Category fit matters. A focused analytics tool and a broad product analytics platform should not be judged as if they had the same job. The score measures control posture, not feature breadth.
EU policy context
The model is informed by EU policy themes: technological sovereignty, open source, interoperability, digital rights, data portability, and cyber resilience. Those themes point toward practical controls: reusable public software, transparent code, switching rights, secure maintenance, and user control over digital services.
- The EU Open Source Strategy - Frames open source as a practical lever for technology sovereignty, reuse, transparency, security, and collaboration across public services.
- EU Open Source Strategy fact page - Summarizes the Commission strategy and its open-source actions, including knowledge sharing and a more open digital administration.
- Digital Decade policy programme 2030 - Sets Europe-level digital targets and governance context for infrastructure, skills, public services, and business digitalization.

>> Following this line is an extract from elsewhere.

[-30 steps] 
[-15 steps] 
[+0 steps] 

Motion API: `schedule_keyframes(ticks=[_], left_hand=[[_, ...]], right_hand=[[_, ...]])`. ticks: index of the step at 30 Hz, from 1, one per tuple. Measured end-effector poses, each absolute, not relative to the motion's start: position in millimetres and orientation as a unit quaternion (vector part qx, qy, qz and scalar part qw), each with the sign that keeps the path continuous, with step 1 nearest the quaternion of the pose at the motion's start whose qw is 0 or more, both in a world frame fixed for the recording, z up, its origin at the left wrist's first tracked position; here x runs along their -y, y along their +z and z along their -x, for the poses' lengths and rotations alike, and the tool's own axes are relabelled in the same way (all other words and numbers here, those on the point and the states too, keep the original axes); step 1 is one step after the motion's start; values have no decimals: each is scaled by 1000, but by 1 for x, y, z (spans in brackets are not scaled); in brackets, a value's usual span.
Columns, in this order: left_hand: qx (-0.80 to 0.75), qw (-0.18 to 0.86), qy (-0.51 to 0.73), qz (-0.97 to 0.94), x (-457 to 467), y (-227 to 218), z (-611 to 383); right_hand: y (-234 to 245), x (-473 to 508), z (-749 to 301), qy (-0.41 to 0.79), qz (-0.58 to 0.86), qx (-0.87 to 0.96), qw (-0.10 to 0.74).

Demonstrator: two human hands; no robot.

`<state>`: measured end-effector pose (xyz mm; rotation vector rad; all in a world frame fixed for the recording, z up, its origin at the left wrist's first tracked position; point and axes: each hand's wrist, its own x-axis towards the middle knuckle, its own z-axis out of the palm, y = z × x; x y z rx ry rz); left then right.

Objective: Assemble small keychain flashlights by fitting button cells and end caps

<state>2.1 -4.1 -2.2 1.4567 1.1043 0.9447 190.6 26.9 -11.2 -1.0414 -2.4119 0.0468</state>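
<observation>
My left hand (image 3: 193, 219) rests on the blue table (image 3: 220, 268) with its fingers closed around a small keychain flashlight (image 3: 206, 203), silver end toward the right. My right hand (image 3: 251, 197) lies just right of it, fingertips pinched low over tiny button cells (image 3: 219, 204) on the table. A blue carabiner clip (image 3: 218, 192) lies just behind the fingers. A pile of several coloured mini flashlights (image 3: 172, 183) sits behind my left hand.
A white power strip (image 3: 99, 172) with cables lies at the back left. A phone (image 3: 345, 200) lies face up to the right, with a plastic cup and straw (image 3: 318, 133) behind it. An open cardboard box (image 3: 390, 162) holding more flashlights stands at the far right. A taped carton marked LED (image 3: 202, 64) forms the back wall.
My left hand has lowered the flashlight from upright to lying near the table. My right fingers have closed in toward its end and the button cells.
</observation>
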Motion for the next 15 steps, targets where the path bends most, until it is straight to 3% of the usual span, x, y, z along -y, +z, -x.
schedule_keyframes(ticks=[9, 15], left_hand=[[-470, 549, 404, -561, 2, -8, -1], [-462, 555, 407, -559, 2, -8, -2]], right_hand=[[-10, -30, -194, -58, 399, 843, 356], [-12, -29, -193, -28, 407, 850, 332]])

- European Declaration on Digital Rights and Principles - Establishes user control, safety, privacy, freedom of choice, and human-centric digital transformation as public commitments.
- Data Act - Useful for the scoring lens on portability, switching, data access, and avoiding lock-in around connected data and cloud services.
- Cyber Resilience Act - Provides security and supply-chain context for software products, including the need to evaluate maintenance and vulnerability handling.
- Interoperable Europe Act - Connects sovereignty to interoperability, reusable public-sector solutions, and cross-border public-service delivery.
- European Interoperability Framework - Provides long-running interoperability principles that inform the index criteria for standards, portability, and organizational fit.
Limitations
This is a public research index, not a certification body. It cannot verify private contracts, undisclosed infrastructure, internal incident response, or all customer-specific deployment choices. Scores should be treated as a starting point for technical and procurement review.
The score can change when projects improve exports, publish better telemetry documentation, simplify self-hosting, change licenses, add EU hosting options, or clarify governance. The most useful outcome is not ranking a project permanently; it is making the improvement path visible.